Türk halk müziğinin özgün yorumcusu, Karadeniz’in isyankar sesi Volkan Konak’ı 31 Mart 2025 tarihinde, henüz 58 yaşındayken kaybettik. Sanatçı, Kuzey Kıbrıs Türk Cumhuriyeti’nde verdiği konser sırasında geçirdiği kalp krizi sonucu kaldırıldığı Gazimağusa Devlet Hastanesi’nde yapılan tüm müdahalelere rağmen hayata veda etti.
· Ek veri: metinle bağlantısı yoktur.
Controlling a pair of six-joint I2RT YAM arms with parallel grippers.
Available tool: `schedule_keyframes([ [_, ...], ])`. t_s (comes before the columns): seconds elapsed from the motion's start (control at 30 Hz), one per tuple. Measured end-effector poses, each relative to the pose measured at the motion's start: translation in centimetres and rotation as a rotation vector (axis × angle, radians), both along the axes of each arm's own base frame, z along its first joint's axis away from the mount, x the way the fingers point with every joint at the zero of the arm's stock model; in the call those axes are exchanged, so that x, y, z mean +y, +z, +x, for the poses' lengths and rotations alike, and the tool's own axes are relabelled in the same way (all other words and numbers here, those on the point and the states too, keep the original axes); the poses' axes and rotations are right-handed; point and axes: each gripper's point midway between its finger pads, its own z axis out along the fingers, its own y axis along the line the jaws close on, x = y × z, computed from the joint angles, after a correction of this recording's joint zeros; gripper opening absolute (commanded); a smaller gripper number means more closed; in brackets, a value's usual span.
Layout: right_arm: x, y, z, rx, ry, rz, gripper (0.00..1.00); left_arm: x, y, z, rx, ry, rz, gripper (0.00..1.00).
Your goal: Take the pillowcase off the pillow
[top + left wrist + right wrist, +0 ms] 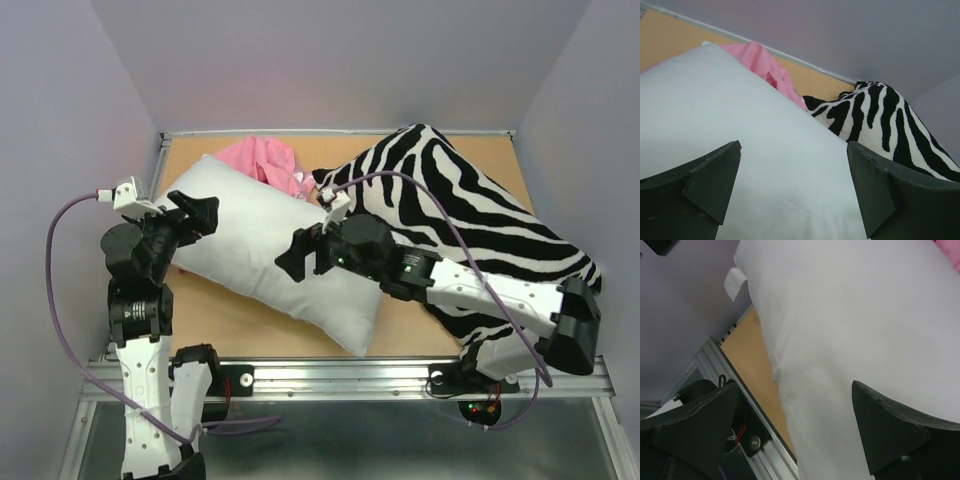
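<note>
The plain white pillow (pixel 262 255) lies bare and diagonal on the wooden table. The pink satin pillowcase (pixel 262 162) lies crumpled behind it at the back edge, off the pillow; it also shows in the left wrist view (pixel 765 65). My left gripper (pixel 197 215) is open and empty over the pillow's left end, with white pillow (pixel 765 130) between its fingers. My right gripper (pixel 293 255) is open and empty over the pillow's middle, and the pillow (pixel 850 320) fills its view.
A black-and-white zebra-striped pillow (pixel 470 215) lies at the right, partly under my right arm; it also shows in the left wrist view (pixel 875 117). The table's metal front rail (pixel 330 375) runs along the near edge. Grey walls enclose the table.
</note>
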Motion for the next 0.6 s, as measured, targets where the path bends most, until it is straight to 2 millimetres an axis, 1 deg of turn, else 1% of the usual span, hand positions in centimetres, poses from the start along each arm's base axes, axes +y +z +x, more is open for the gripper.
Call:
schedule_keyframes([
  [0.1, -1.7, 4.1, -0.5, -0.042, -0.015, 0.080, 1.00, -1.1, 0.7, -0.4, -0.034, -0.048, 0.019, 0.99],
  [0.2, -4.0, 7.2, -0.8, -0.084, -0.056, 0.129, 1.00, -2.5, 1.7, -0.5, -0.062, -0.098, 0.035, 0.99],
  [0.23, -5.3, 8.5, -0.8, -0.104, -0.087, 0.146, 1.00, -3.4, 2.0, -0.5, -0.066, -0.131, 0.039, 0.99],
  [0.27, -6.0, 9.1, -0.9, -0.112, -0.100, 0.155, 1.00, -4.6, 2.0, -0.2, -0.060, -0.169, 0.042, 0.99],
  [0.33, -7.9, 9.9, -0.9, -0.131, -0.148, 0.167, 1.00, -6.3, 1.8, 0.1, -0.051, -0.218, 0.051, 0.99],
  [0.4, -9.7, 10.1, -1.0, -0.138, -0.187, 0.164, 1.00, -7.3, 1.7, 0.1, -0.050, -0.241, 0.058, 0.99],
  [0.5, -11.9, 10.3, -1.2, -0.144, -0.240, 0.158, 1.00, -8.0, 1.1, 0.5, -0.030, -0.238, 0.073, 0.99],
  [0.6, -13.3, 9.9, -1.1, -0.146, -0.281, 0.142, 1.00, -7.9, 1.2, 0.6, -0.038, -0.223, 0.082, 0.99],
])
Karadeniz’den Dünyaya Açılan Bir Ses
27 Şubat 1967’de Trabzon’un Maçka ilçesine bağlı Yeşilyurt köyünde hayata gözlerini açan Volkan Konak, Karadeniz’in eşsiz doğasında büyüdü. İlk ve orta öğrenimini Maçka’da tamamlayan Konak, müziğe olan yeteneği ve tutkusu sayesinde öğretmeninin yönlendirmesiyle 1983 yılında İstanbul Teknik Üniversitesi Türk Müziği Devlet Konservatuvarı’nın kapısından içeri adım attı. Konservatuvar eğitimini 1988 yılında tamamlayan sanatçı, müzikal bilgisini derinleştirmek için aynı üniversitede Halk Müziği üzerine yüksek lisans eğitimini 1991 yılında başarıyla sonuçlandırdı.
Volkan Konak’ın Yolculuğu: Gelenekten Yeniliğe
Sanat hayatına 1989 yılında, memleketinin ezgilerini bir araya getirdiği Suların Horon Yeri albümüyle başlayan Konak, kısa sürede kendi özgün tarzını yaratmayı başardı. Türk edebiyatının önemli şairlerinden Nâzım Hikmet, Yaşar Miraç, Ömer Kayaoğlu, Sunay Akın ve Sabahattin Ali’nin şiirlerini notalarla buluşturarak besteci kimliğini ortaya koydu.
Karadeniz müziğini evrensel formlarla harmanlayan Konak, 1993 yılında dinleyicileriyle buluşturduğu Efulim ile büyük beğeni topladı. Bunu 1994 yılında Gelir misin Benimle takip etti. Askerlik görevinin ardından Volkanik Parçalar albümünü yayınlayan sanatçı, 1998 yılında kendi yapım şirketi Kuzey Müzik Prodüksiyon’u kurarak bağımsız müzik yolculuğuna adım attı. Aynı yıl Pedaliza albümünü müzikseverlerle buluşturdu. Yeni milenyumla birlikte 2000 yılında Şimal Rüzgarı, 2003’te Maranda, 2006’da altın plakla ödüllendirilen Mora, 2009’da Mimoza ve 2012’de Lifor albümleriyle müzik yolculuğunu sürdürdü.
Sahne Ötesinde Bir Sanatçı Volkan Konak
Volkan Konak sadece müziğiyle değil, toplumsal duyarlılığıyla da tanındı. İki yıl süren kapsamlı araştırmasıyla Çernobil felaketinin Türkiye ve özellikle Karadeniz Bölgesi üzerindeki etkilerini belgeledi. Kanserden kaybettiği babası ve diğer sevdikleri için duyduğu acı, onu bu konuya adamasının temel nedeniydi. Sözlerini ablası Nuran Bahçekapılı’nın kaleme aldığı Cerrahpaşa adlı eserini babası için, Gardaş adlı eserini ise genç yaşta yitirdiğimiz müzisyen Kazım Koyuncu anısına besteledi. Karadeniz’deki kanser vakalarının artışına dikkat çekmek ve bölgeye Kanser Araştırma Hastanesi kurulması için yıllarca mücadele verdi.
Sanatçının naaşı, doğup büyüdüğü memleketi Trabzon’a defnedilecek.